The 5Ws Narrative Episodic Memory Framework is presented to establish the foundation of episodic memory structure by considering a psychologically aligned format: who, what, when, where, why, and the possible operations that can be incorporated with the structure. The framework allows each newly created 5Ws memory unit to have different importance scores based on the psychological principles that describe the memory formation factors using a greedy determination ranking. Moreover, the framework utilizes generative AI effectively in memory formation, allowing it to handle all the vital work, i.e. determining memory operation (Create or Update) besides giving a response to the player. By applying Wickelgren’s law more effectively, more nuanced operations can be taken part in with the memory structure, like part of a memory can be forgotten and random attention can be used to update the state of each element. More importantly, the personality of NPCs can be dynamically adjusted based on the 5Ws elements, reflecting the interaction behaviors from the player. Because of the flexibility of the framework, it is suitable to integrate with other components, such as the semantic memory component, decision-making component or 5Ws episodic memory that stored the interaction from the NPC itself, to have a comprehensive functional model.
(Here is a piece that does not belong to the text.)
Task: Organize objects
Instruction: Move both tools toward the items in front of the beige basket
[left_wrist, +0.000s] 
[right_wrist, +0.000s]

To analyse the behaviors of different LLMs while utilizing this framework, three commonly used models (GPT-4o-Mini, GPT-4o, Claude-3.5-Sonnect) are evaluated. All three models respond to the message or action in different ways, where GPT-4o-Mini is more open-minded, compared to the rigid Claude-3.5-Sonnect, which straightly followed personality traits given. The GPT-4o-Mini in the personality refinement part seems less affected by the memories while another two models refine traits evidently based on the memories, allowing developers to choose the most-suited LLM for their project because of the diverse behaviors from these models.